Decisões da UE representam vitória da Itália sobre Alemanha, dizem analistas

Chanceler alemã, que antes mantinha-se inflexível na sua intenção de reforçar a união fiscal e política do bloco, cedeu às pressões do primeiro-ministro da Itália, Mario Monti

Daniela Milanese, correspondente ,

29 de junho de 2012 | 14h44

LONDRES - A Itália venceu a Alemanha e obteve medidas mais expressivas para combater a crise do euro no curto prazo. Essa é a leitura de analistas sobre as definições da cúpula da União Europeia anunciadas.

Até então, a chanceler alemã, Angela Merkel, mantinha-se inflexível na sua intenção de reforçar a união fiscal e política do bloco antes de partir para outras iniciativas que pudessem dar alívio imediato. Entretanto, acabou se rendendo às pressões feitas principalmente pelo primeiro-ministro da Itália, Mario Monti.

"Essa concessão parece refletir particularmente a dura posição de Monti, que pressionou fortemente para conseguir algum muro de proteção para os países que fazem a lição de casa, mas não são recompensados pelos mercados", avalia Marco Valli, economista do UniCredit.

As medidas reduzem a pressão principalmente sobre a Itália e Espanha, membros da zona do euro que foram colocados na berlinda pelos investidores. "Monti conseguiu convencer a Alemanha a dar apoio para medidas de curto prazo", acredita Anders Lumholtz, analista do Danske Bank.

Segundo o site Spiegel Online, Monti parecia tão aliviado ao falar com os jornalistas hoje que até tratou de futebol e comentou a respeito da vitória da Itália sobre a Alemanha na semifinal da Eurocopa, ontem. "Como Monti não é muito fã de futebol, os jornalistas italianos viram seus comentários como uma verdadeira explosão emocional", aponta o site.

Supervisão comum dos bancos

As lideranças europeias anunciaram hoje a criação de um órgão supervisor comum para os bancos, com o envolvimento do Banco Central Europeu.

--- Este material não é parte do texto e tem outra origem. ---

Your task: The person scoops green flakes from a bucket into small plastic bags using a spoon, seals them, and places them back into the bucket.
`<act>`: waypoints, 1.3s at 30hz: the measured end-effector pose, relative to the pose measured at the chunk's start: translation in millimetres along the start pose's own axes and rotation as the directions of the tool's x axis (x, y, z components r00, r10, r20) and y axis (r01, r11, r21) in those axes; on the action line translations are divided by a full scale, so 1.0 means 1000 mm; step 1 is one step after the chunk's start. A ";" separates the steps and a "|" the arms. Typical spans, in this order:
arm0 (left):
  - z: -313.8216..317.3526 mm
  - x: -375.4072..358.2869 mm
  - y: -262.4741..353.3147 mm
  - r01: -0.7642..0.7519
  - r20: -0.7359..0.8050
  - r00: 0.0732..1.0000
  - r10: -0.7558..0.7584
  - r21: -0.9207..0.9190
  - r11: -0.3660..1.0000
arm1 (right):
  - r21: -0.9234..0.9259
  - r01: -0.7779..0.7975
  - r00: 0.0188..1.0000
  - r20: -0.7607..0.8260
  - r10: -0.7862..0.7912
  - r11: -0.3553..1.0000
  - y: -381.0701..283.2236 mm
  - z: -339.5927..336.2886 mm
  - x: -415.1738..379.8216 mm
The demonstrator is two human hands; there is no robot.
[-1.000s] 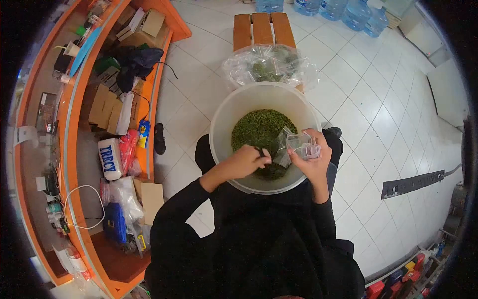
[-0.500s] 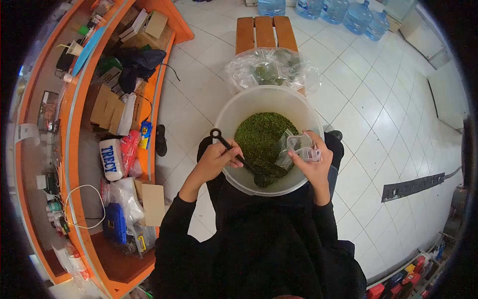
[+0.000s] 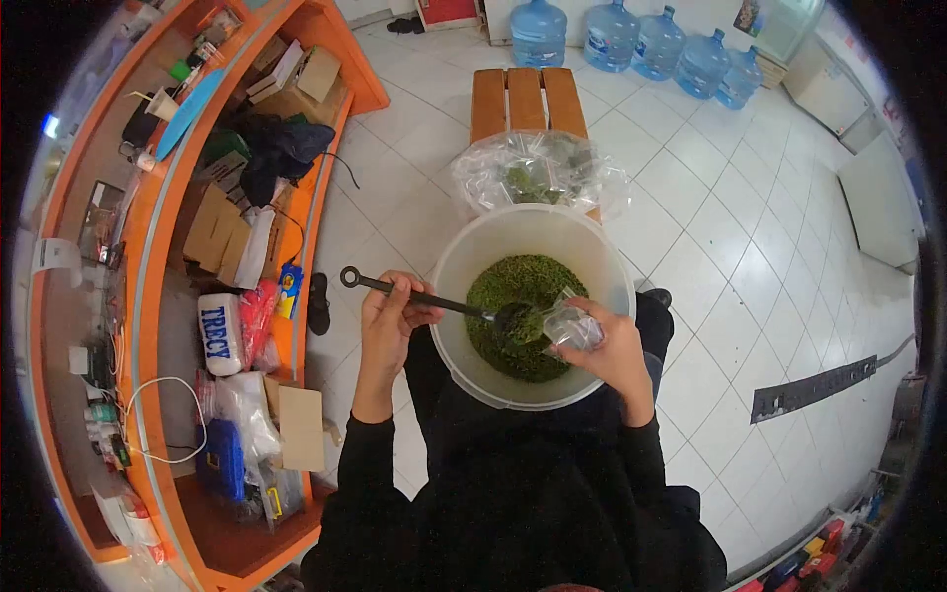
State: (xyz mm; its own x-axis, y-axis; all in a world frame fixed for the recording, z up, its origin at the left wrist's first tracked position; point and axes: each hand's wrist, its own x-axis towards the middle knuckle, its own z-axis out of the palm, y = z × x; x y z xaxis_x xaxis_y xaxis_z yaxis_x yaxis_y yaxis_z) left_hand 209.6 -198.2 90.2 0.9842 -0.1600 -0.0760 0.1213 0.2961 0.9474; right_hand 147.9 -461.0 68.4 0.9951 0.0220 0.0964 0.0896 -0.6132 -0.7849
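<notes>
My left hand [image 3: 396,314] is closed round the black handle of a ladle [image 3: 424,296]. The ladle's bowl carries green flakes and meets the mouth of a small clear plastic bag [image 3: 569,326]. That bag is gripped in my right hand [image 3: 610,347], over the right side of a whitish plastic tub [image 3: 456,347]. Chopped green leafy material [image 3: 523,279] covers the tub's bottom. The tub sits between my legs. How much is inside the bag is hard to make out.
Behind the tub, a large clear bag [image 3: 478,178] with small green-filled packets lies on a wooden bench [image 3: 530,99]. An orange shelf unit [image 3: 330,128] full of boxes and bags stands left. Several blue water bottles [image 3: 607,37] line the back wall.
The ladle has been lifted from the green material, now level and loaded, its bowl at the bag's mouth. My left hand has moved left. The view has tilted up slightly.
</notes>
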 end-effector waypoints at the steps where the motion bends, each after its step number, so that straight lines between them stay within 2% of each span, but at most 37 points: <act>1: 0.006 -0.001 0.001 -0.036 0.013 0.999 0.035 0.023 0.999 | 0.034 0.009 0.999 0.039 -0.010 0.999 -0.001 -0.001 0.000; 5: 0.035 -0.011 0.005 -0.200 0.155 0.973 0.171 0.192 0.961 | 0.102 0.070 0.997 0.018 -0.072 0.992 -0.003 0.005 0.004; 6: 0.040 -0.014 0.005 -0.369 0.292 0.915 0.278 0.328 0.870 | 0.099 0.069 0.997 0.013 -0.071 0.993 -0.003 0.007 0.004; 8: 0.046 -0.021 0.006 -0.678 0.581 0.722 0.376 0.484 0.554 | 0.090 0.042 0.999 0.003 -0.043 0.995 -0.004 0.009 0.005; 11: 0.062 -0.041 0.021 -0.754 0.734 0.638 0.234 0.532 0.387 | 0.110 -0.016 1.000 -0.021 0.019 0.994 -0.005 0.010 0.006; 14: 0.050 -0.043 0.017 -0.741 0.676 0.655 0.337 0.486 0.463 | 0.169 -0.006 0.996 -0.085 0.020 0.986 -0.004 0.011 0.006; 16: 0.040 -0.045 0.011 -0.729 0.562 0.682 0.467 0.480 0.487 | 0.162 0.037 0.990 -0.142 -0.014 0.986 0.000 0.011 0.005; 17: 0.036 -0.045 0.008 -0.725 0.498 0.689 0.526 0.476 0.498 | 0.238 0.041 0.989 -0.150 -0.005 0.970 0.001 0.010 0.003; 19: 0.028 -0.047 0.002 -0.667 0.426 0.745 0.513 0.505 0.548 | 0.385 0.055 0.986 -0.164 0.009 0.921 0.000 0.009 -0.001; 20: 0.026 -0.047 0.000 -0.635 0.388 0.771 0.505 0.519 0.572 | 0.379 0.016 0.986 -0.158 0.048 0.925 -0.003 0.007 -0.002; 22: 0.028 -0.045 -0.004 -0.601 0.452 0.799 0.397 0.621 0.504 | 0.366 -0.067 0.981 -0.144 0.128 0.928 -0.011 0.002 -0.005; 23: 0.031 -0.043 -0.006 -0.585 0.476 0.811 0.339 0.666 0.463 | 0.341 -0.055 0.979 -0.167 0.118 0.938 -0.012 0.002 -0.007; 26: 0.068 -0.044 -0.004 -0.533 0.393 0.846 0.361 0.645 0.548 | 0.296 0.010 0.970 -0.235 0.063 0.955 -0.022 0.012 -0.010; 28: 0.081 -0.044 -0.014 -0.528 0.433 0.847 0.308 0.618 0.583 | 0.298 0.094 0.958 -0.288 -0.004 0.950 -0.029 0.021 -0.014; 29: 0.084 -0.042 -0.018 -0.527 0.454 0.844 0.285 0.603 0.599 | 0.331 0.079 0.962 -0.274 0.016 0.940 -0.032 0.022 -0.014; 32: 0.082 -0.035 -0.032 -0.553 0.469 0.824 0.319 0.540 0.635 | 0.429 0.031 0.970 -0.232 0.077 0.903 -0.041 0.018 -0.014; 35: 0.080 -0.038 -0.026 -0.492 0.417 0.861 0.293 0.531 0.690 | 0.611 0.056 0.982 -0.176 0.066 0.790 -0.024 0.021 -0.017; 38: 0.077 -0.038 -0.020 -0.480 0.302 0.877 0.373 0.533 0.697 | 0.663 -0.063 0.969 -0.137 0.203 0.746 -0.021 0.021 -0.023; 39: 0.075 -0.039 -0.026 -0.467 0.244 0.884 0.399 0.502 0.728 | 0.673 -0.045 0.963 -0.167 0.211 0.738 -0.023 0.023 -0.023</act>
State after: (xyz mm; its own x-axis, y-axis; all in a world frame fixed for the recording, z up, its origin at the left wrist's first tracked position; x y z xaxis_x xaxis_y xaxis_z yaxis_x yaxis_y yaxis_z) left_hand 158.0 -270.6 92.2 0.8868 -0.2534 0.3864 -0.4361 -0.1828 0.8811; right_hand 123.8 -429.4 70.6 0.9703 -0.2402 0.0294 0.0494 0.0776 -0.9958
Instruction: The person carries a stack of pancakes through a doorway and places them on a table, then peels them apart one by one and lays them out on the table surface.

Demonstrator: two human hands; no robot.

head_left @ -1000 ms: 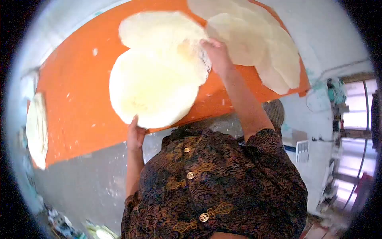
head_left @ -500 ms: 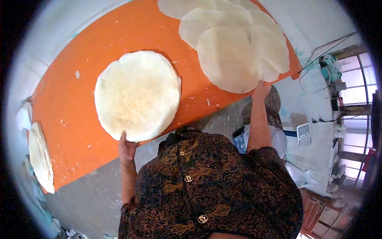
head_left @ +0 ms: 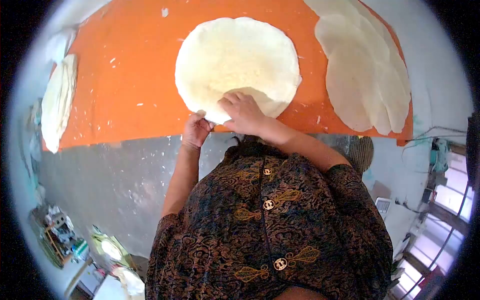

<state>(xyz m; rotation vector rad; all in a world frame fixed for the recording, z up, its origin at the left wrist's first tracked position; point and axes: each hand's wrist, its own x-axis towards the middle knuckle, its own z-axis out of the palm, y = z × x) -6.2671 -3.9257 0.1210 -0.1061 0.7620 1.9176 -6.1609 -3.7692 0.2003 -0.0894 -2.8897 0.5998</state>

Esse é o primeiro passo para a formação de uma união bancária.

Quando o esquema estiver funcionando, o fundo de resgate permanente (ESM) será autorizado a recapitalizar diretamente as instituições financeiras, sem passar pelos governos, mas com condicionalidades.

Foi confirmado que o resgate aos bancos espanhóis será feito pelo mecanismo de socorro atual (EFSF), sem a existência de senioridade, mesmo quando transferido ao sistema definitivo (ESM) - a decisão vale especificamente para o caso da Espanha. Isso significa que, numa eventual reestruturação de dívida, os credores privados não estarão subordinados aos oficiais, possibilidade que incomodava os investidores.

As autoridades também sinalizaram que poderão efetivamente usar o EFSF ou o ESM para comprarem títulos soberanos diretamente no mercado. Essa possibilidade já existe, mas ainda não foi utilizada. Os líderes se comprometeram a usar os mecanismos de resgate de forma "flexível e eficiente" para dar suporte aos países.

Também foram aprovados estímulos ao crescimento no valor de € 120 bilhões.